Mansour, the deputy prime minister of the United Arab Emirates, has spent more than £1.6bn over the first decade of owning the club.
He is chairman of International Petroleum Investment Company and also has a stake in Richard Branson’s space tourism programme, Virgin Galactic.
3. CHELSEA – ROMAN ABRAMOVICH (£9.6BN)
Roman Abramovich bought Chelsea in 2003 for £140m when the club was on the brink of bankruptcy.
The 51-year-old billionaire has transformed the English outfit into one of the biggest and best clubs in the world through his enormous investment in the squad.
With a portfolio of assets worth £9.6bn, he has earned the reputation as one of the richest men on the planet.
Abramovich made his fortune in the oil business, selling his stake in the Russian gas company Gazprom in 2005. He still owns stakes in steel and nickel companies among his other business ventures.
4. ARSENAL – STAN KROENKE (£6.8BN)
The Missouri billionaire is a real estate and sports mogul with an international portfolio. He married Walmart heiress Ann Walton in 1974 and later founded Kroenke Group in 1983.
His sports empire also includes the LA Rams (NFL), Denver Nuggets (NBA), Colorado Rapids (MLS), Colorado Avalanche (NHL) and Arsenal FC.
He first became involved in Arsenal in 2007 before assuming majority control in 2011.

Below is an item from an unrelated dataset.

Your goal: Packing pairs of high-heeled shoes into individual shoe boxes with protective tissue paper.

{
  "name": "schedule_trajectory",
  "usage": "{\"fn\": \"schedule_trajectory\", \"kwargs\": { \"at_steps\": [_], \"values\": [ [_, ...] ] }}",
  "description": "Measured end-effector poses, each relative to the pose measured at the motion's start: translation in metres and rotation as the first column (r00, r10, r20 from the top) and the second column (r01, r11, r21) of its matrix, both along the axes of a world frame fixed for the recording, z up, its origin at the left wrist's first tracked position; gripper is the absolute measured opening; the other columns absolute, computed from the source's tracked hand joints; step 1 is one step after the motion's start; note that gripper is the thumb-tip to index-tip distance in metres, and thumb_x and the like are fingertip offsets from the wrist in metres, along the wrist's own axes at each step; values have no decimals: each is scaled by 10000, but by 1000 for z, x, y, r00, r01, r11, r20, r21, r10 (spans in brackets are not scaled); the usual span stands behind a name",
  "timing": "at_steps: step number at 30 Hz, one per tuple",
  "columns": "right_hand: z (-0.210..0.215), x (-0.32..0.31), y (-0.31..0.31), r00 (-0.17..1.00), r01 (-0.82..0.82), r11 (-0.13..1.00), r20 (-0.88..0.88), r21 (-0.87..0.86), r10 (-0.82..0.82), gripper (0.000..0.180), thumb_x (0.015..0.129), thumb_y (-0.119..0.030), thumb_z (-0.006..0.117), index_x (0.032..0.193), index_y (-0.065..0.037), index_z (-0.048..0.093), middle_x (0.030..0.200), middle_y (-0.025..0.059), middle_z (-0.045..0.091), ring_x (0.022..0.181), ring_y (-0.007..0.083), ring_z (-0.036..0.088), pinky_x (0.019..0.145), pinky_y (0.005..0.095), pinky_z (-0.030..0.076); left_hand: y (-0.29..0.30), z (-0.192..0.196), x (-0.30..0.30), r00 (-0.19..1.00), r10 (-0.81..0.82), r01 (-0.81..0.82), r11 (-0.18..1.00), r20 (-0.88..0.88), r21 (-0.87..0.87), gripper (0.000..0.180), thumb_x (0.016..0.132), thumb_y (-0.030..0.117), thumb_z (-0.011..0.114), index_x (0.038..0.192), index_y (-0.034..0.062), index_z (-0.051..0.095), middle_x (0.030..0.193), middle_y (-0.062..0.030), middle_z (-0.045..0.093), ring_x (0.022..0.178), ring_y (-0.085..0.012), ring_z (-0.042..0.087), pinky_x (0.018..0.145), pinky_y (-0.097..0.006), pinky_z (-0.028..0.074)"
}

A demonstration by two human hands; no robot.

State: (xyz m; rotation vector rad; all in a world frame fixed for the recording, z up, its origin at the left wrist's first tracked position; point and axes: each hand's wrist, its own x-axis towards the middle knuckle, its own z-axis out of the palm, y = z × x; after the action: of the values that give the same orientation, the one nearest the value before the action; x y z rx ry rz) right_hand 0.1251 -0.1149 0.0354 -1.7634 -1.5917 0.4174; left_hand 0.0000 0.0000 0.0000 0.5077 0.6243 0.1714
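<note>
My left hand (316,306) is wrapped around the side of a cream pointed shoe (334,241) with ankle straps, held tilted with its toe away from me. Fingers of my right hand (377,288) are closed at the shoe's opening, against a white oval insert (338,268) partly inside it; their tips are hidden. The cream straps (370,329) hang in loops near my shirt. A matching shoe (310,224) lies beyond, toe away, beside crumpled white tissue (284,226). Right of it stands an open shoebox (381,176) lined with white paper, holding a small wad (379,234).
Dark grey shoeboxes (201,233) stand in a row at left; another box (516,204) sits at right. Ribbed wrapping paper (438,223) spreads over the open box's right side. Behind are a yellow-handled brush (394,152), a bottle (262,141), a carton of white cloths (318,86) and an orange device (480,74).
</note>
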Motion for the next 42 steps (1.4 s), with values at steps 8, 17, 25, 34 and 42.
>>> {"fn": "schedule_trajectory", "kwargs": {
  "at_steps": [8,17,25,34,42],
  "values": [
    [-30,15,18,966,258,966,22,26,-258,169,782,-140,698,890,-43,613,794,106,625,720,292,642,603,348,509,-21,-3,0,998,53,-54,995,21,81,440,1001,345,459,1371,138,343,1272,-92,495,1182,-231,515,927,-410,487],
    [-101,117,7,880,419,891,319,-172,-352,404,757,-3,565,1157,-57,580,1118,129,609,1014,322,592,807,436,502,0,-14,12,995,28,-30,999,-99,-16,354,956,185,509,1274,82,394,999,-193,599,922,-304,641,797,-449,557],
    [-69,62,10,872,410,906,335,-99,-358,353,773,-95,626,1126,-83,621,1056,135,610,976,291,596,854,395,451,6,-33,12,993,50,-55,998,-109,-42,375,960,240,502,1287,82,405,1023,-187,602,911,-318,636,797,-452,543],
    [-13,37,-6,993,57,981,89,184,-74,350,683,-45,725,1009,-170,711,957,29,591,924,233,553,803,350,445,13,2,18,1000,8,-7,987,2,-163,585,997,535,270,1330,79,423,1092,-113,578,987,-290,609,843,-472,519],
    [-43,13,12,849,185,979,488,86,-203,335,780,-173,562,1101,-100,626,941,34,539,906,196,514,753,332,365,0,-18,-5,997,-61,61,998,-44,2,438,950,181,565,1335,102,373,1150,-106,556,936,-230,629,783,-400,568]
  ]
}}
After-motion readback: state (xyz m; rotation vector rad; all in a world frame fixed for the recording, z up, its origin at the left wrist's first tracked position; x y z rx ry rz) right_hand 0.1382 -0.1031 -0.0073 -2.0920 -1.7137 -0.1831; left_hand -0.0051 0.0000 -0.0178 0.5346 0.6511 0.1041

5. WOLVES – GUO GUANGCHANG (£5.2BN)
Guo Guangchang took over Wolves in 2016 after making a substantial investment in the club.
He is chairman of the Fosun Group and turned the company into an insurance-focused investment group.
Fosun’s investments range from steelmaking to mining, tourism and pharmaceuticals.
6. ASTON VILLA – NASSEF SAWIRIS (£5BN)
Nassef Sawiris replaced Tony Xia as Aston Villa owner in July 2018 when he claimed 55 per cent of the controlling stake.
Sawiris is from one of Egypt’s wealthiest families and owns numerous construction, engineering and building companies.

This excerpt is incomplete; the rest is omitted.